President Joe Biden announced Wednesday afternoon the withdrawal of all American forces from Afghanistan by Sept. 11, two decades to the day after Islamic radicals based in Afghanistan attacked the World Trade Center and the Pentagon, killing more than 3,000 Americans.
The removal of 2,500 U.S. troops is not based on conditions on the ground.
“I am now the fourth American president to preside over an American troop presence in Afghanistan. Two Republicans. Two Democrats,” Biden said. “I will not pass this responsibility to a fifth.”
Press Secretary Jen Psaki dismissed concerns of top military officials and others Wednesday, too.

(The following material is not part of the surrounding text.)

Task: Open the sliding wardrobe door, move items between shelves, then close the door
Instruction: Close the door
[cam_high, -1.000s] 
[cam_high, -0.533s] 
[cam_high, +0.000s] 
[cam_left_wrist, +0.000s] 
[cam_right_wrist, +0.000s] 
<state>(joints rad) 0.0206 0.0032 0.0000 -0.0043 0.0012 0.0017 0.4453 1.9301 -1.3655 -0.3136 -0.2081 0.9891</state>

Democrat Sen. Jeanne Shaheen attacked Biden’s plans, noting, “I’m very disappointed in the president’s decision to set a September deadline to walk away from Afghanistan. The U.S. has sacrificed too much to bring stability to Afghanistan to leave without verifiable assurances of a secure future.”
Others noted that withdrawing our forces from Afghanistan does not mean the war is over, and only emboldens the jihadists who attacked our homeland.
“Precipitously withdrawing U.S. forces from Afghanistan is a grave mistake. It is retreat in the face of an enemy that has not yet been vanquished and abdication of American leadership,” Senate Minority Leader Mitch McConnell said.
“A reckless pullback like this would abandon our Afghan, regional, and NATO partners in a shared fight against terrorists that we have not yet won. There is no reason to believe the Taliban will abandon Al Qaeda if we leave. We know we cannot conduct effective counterterrorism operations without presence and partners on the ground. The President needs to explain to the American people why he thinks abandoning our partners and retreating in the face of the Taliban will make America safer,” he added.
A decade ago, President Barack Obama’s political machinations failed and invited the rise of ISIS. Only a few years later, American soldiers returned to Iraq and Syria because ISIS terrified the world with barbaric acts of slavery and genocide.
Local partners do most of the fighting in Afghanistan today. Our 2,500 volunteer troops there — far fewer than in Germany, Japan or Korea — cost taxpayers roughly $10 billion per year.
Recent UN reporting unfortunately indicates the Taliban remains powerful and also has not lost its taste for oppressing women and children. Instead of girls in school, prepare to hear stories again of them getting acid thrown in their faces by barbarians.